Task requirements ->
Check each line of the entries below for the string "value"; copy every line where it appears.

Raw data ->
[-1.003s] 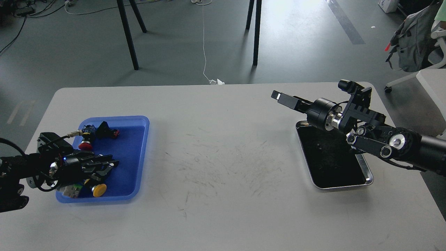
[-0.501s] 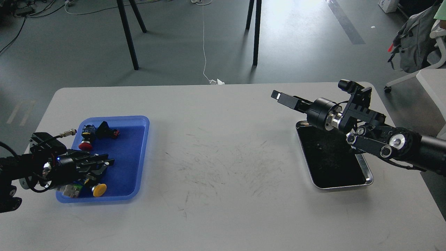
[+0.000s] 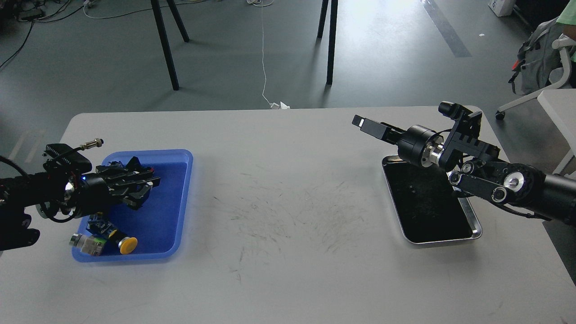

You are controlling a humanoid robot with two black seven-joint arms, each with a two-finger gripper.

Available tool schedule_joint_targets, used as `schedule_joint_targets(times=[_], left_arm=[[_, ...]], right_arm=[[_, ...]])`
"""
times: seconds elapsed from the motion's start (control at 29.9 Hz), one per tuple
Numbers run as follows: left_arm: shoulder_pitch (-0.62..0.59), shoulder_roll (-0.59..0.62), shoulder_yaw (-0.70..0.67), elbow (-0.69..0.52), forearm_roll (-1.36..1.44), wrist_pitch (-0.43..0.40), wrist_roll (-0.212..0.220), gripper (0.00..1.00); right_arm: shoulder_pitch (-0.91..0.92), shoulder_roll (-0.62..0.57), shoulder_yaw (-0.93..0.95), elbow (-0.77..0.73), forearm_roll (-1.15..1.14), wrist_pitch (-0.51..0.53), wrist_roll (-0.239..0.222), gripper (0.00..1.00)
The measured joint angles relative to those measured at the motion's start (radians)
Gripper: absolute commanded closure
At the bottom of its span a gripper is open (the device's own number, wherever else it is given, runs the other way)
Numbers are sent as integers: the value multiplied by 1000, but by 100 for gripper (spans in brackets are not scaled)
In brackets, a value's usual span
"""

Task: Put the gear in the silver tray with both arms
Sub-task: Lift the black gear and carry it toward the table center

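Observation:
The silver tray [image 3: 476, 231], with a black inner surface, lies at the right of the table and holds nothing I can make out. My right gripper [image 3: 362, 123] hangs just beyond the tray's far left corner, pointing left. It is seen side-on, so its fingers merge into one bar. My left gripper [image 3: 150, 188] hovers over the far half of the blue plastic tray [image 3: 180, 198]. Its dark fingers stand close together, with a dark shape between them that I cannot identify. I cannot pick out a gear.
The blue plastic tray holds a yellow push button [image 3: 127, 243], a blue part [image 3: 100, 225], a silver and green part [image 3: 85, 243] and a black part [image 3: 133, 162]. Scuff marks cover the table's middle [image 3: 288, 211]. Chair legs and a cable stand on the floor beyond the far edge.
My left gripper has risen from the near part of the blue tray and moved toward its far side, uncovering the blue part and yellow button. The right arm has barely moved.

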Motion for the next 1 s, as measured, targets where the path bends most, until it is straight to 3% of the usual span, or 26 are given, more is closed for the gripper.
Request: schedule_joint_targets(times=[0.37,0.63,1.0], left_arm=[[-92,-217,12,3,-43,0,0,77],[-93,-407,20,49,-60,0,0,77],[-41,-604,41,162,-106,0,0,77]], right_arm=[[-14,-9,163,-2,2,-33,0,5],[-59,-1,351,-7,3,-61,0,5],[-68,-1,379,-7,3,-88,0,5]])
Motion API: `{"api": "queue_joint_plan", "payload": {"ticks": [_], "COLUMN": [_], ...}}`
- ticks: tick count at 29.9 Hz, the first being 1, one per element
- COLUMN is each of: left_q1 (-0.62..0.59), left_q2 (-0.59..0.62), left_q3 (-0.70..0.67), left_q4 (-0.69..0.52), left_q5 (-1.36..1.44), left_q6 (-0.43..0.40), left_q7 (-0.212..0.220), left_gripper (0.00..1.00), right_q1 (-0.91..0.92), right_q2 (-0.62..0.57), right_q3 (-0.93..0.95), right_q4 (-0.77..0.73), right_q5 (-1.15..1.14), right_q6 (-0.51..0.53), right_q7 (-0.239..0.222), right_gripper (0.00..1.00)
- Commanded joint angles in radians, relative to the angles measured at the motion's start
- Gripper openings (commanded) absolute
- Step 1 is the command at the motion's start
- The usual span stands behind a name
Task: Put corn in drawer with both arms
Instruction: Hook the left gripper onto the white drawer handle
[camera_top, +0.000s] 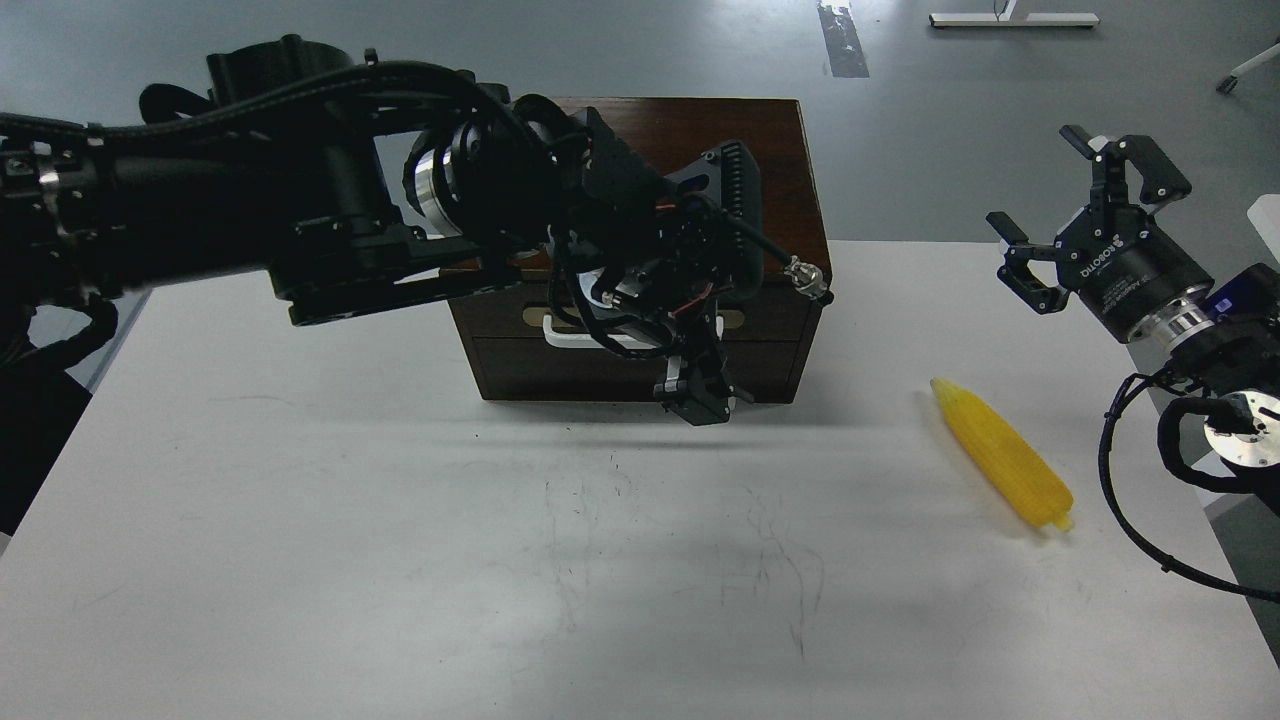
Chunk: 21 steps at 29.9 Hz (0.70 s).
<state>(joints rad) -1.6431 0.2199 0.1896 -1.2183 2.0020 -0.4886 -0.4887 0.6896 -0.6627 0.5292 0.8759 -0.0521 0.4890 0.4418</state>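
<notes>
The yellow corn (1000, 455) lies on the white table (300, 520) at the right, tip pointing toward the far left. The dark brown wooden box (780, 180) stands at the table's back centre. Its drawer (775, 322) is closed, and its white bar handle (563, 339) is mostly hidden behind my left arm. My left gripper (697, 400) hangs in front of the box's lower front, pointing down; its fingers are too dark to tell apart. My right gripper (1034, 180) is open and empty, raised above the table, up and to the right of the corn.
The table's far edge runs behind the box, with grey floor beyond. My left arm (300, 220) spans the table's left back area and covers the box's left side. My right arm's cables (1130, 500) loop near the right edge, close to the corn's thick end.
</notes>
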Motion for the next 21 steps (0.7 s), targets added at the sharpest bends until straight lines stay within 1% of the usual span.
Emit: {"api": "queue_joint_plan", "payload": {"ticks": [1,7,21], "left_q1": [0.008,0.011,0.055], "left_q2": [0.001,0.001,0.001], "left_q3": [0.008,0.051,0.059], "left_q4": [0.002,0.039,0.069], "left_q5": [0.006,0.012,0.014], "left_q6": [0.0,0.0,0.0], "left_q7": [0.0,0.0,0.0], "left_gripper": [0.98,0.98,0.98], "right_q1": [-0.001,-0.002,-0.002], "right_q2": [0.0,0.0,0.0], "right_q3": [0.0,0.0,0.002], "right_q4": [0.0,0.0,-0.001], "right_q5": [0.0,0.0,0.0], "right_q6": [0.0,0.0,0.0], "right_q7": [0.0,0.0,0.0], "right_gripper": [1.0,1.0,1.0]}}
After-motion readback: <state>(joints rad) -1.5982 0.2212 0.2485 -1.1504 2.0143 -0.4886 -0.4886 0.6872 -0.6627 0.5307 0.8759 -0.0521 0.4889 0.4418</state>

Result of this exercise ->
Numbers are sent as integers: the value multiplied by 1000, but by 100 for gripper (spans in brackets are not scaled)
In brackets, a value's usual span

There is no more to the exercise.